If I were gullible and stupid and slightly angry, and if I had just finished reading a couple of weeks’ worth of football News And Views, here’s what I would say/think/cry about:
Football’s future rests in the hands of a Singaporean gangster with a rhyming name and a proclivity for avoiding arrest. Within the last decade, he and the rest of his gang have fixed (or attempted to fix) hundreds of matches, including one played in England. Every weekend, greedy, venal, obnoxious professional footballers feign injury in order to gain minuscule advantages. On the sidelines, their coaches wave imaginary yellow cards, the spray-painted boundaries of the coaches’ “technical area” just sort of sitting there, totally ignored. Luis Suarez is racist; John Terry might be. I don’t know whether Sepp Blatter exists, but I’m pretty certain that a zombie with Sepp Blatter’s voice is running FIFA and that Michel Platini has spent the last decade plotting his murder. FIFA, by the way, has faced intense criticism in the wake of allegations that the process by which it selected hosts for the 2018 and 2022 World Cups was just as corrupt as Europol’s 680.
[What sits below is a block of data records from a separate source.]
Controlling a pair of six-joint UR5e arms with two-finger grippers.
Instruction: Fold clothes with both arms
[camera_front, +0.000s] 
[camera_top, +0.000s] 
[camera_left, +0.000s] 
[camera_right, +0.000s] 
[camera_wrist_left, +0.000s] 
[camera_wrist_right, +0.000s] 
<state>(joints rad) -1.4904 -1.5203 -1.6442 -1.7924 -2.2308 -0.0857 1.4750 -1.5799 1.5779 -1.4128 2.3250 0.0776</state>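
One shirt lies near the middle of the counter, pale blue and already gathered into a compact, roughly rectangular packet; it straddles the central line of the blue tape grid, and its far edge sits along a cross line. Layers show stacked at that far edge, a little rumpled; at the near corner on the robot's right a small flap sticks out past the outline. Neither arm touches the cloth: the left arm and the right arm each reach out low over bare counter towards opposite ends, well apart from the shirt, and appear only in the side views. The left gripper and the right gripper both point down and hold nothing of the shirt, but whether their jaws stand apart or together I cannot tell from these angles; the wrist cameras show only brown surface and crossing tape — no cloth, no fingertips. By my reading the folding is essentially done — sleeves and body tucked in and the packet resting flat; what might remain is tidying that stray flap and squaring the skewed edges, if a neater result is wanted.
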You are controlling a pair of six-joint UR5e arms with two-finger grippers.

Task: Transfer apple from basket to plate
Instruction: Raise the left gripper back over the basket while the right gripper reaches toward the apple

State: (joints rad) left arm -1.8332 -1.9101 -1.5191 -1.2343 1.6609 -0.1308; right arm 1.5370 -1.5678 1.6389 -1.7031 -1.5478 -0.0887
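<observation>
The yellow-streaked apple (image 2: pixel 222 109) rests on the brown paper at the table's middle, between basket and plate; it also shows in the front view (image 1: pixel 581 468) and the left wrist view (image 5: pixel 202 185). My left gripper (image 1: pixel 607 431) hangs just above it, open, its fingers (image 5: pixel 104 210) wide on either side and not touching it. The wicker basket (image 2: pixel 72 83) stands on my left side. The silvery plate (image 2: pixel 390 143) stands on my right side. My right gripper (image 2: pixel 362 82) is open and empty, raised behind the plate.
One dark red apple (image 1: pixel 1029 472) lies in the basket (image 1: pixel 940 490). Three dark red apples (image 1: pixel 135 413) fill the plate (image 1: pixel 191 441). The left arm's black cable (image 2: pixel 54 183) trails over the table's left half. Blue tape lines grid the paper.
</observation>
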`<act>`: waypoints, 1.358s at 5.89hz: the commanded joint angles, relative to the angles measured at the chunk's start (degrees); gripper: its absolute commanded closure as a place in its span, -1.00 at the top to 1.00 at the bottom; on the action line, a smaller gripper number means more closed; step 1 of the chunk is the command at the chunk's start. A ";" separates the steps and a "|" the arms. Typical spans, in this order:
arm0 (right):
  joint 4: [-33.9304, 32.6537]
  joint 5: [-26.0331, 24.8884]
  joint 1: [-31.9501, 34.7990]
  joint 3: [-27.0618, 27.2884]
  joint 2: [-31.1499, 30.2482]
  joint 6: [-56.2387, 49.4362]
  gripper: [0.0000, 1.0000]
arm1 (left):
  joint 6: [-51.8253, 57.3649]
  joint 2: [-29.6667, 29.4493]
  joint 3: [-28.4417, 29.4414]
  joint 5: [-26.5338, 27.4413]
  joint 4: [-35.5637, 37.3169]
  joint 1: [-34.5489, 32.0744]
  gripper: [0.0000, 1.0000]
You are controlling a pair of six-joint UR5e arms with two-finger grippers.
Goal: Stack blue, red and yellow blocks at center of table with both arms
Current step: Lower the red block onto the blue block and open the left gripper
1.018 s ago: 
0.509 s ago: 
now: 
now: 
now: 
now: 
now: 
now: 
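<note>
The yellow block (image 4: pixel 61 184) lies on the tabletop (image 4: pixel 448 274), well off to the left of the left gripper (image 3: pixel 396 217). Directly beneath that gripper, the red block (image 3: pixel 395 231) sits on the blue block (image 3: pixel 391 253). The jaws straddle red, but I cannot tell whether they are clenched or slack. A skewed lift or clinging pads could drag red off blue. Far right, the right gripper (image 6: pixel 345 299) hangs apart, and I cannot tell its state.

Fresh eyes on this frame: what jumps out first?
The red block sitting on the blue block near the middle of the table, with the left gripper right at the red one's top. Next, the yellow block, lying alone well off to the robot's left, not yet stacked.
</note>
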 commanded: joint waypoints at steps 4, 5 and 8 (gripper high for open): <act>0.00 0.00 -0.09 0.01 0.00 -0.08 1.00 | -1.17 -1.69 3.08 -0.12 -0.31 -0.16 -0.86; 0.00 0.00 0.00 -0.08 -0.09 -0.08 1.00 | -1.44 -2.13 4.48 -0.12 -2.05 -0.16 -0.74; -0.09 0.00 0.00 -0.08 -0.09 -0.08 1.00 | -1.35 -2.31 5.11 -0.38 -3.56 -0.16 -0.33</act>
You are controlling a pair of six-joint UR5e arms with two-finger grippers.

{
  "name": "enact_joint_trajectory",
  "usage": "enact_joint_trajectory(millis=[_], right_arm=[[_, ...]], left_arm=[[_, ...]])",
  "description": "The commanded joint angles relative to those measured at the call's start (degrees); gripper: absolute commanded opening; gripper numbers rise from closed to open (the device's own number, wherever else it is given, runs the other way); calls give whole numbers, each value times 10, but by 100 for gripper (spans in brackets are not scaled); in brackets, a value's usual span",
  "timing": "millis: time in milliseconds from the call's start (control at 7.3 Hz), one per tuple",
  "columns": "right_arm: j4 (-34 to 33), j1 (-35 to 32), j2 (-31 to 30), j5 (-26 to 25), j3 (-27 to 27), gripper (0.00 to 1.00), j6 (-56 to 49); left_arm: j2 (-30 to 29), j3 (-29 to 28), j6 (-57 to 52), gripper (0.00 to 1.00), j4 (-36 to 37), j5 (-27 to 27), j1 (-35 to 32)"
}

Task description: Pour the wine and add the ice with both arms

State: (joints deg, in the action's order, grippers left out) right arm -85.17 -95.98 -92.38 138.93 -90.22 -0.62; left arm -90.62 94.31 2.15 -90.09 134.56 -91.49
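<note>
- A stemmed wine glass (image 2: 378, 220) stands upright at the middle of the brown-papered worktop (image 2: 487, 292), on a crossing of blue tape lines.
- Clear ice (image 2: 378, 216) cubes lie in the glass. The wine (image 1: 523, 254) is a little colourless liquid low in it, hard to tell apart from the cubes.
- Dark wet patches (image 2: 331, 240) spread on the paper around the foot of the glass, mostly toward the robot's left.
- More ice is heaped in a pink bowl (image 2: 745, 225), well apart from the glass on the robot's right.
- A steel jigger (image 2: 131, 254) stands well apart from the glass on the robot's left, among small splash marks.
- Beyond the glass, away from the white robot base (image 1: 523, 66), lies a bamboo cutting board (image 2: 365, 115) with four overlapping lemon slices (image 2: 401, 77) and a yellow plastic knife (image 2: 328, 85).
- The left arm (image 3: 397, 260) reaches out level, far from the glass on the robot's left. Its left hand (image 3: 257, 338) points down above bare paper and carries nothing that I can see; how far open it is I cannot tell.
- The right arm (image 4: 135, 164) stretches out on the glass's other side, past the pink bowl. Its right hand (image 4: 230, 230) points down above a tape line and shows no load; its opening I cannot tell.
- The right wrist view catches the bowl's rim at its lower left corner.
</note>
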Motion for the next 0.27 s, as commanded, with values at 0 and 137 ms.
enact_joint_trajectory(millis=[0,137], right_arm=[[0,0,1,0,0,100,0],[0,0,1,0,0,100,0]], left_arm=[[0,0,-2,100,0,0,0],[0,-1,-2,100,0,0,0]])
Yaya Toure makes more than 200,000 pounds a week. Yaya Toure makes more than 200,000 pounds a week. I think it’s fair to say that Portsmouth has almost gone out of business more times than is healthy. The guy with the drum, tattoos and wig owns a bookstore – they just don’t make hooligans like they used to. Only, they kind of do: in Holland, youth players kicked a linesman to death. A few months later, AC Milan midfielder Kevin Prince Boateng abandoned an exhibition game because the Italian crowd made monkey noises every time he touched the ball. According to Grantland’s Brian Phillips, “Soccer. Is. Fucked.”
Except I’m not gullible, etc., and football isn’t fucked. Not by a long shot.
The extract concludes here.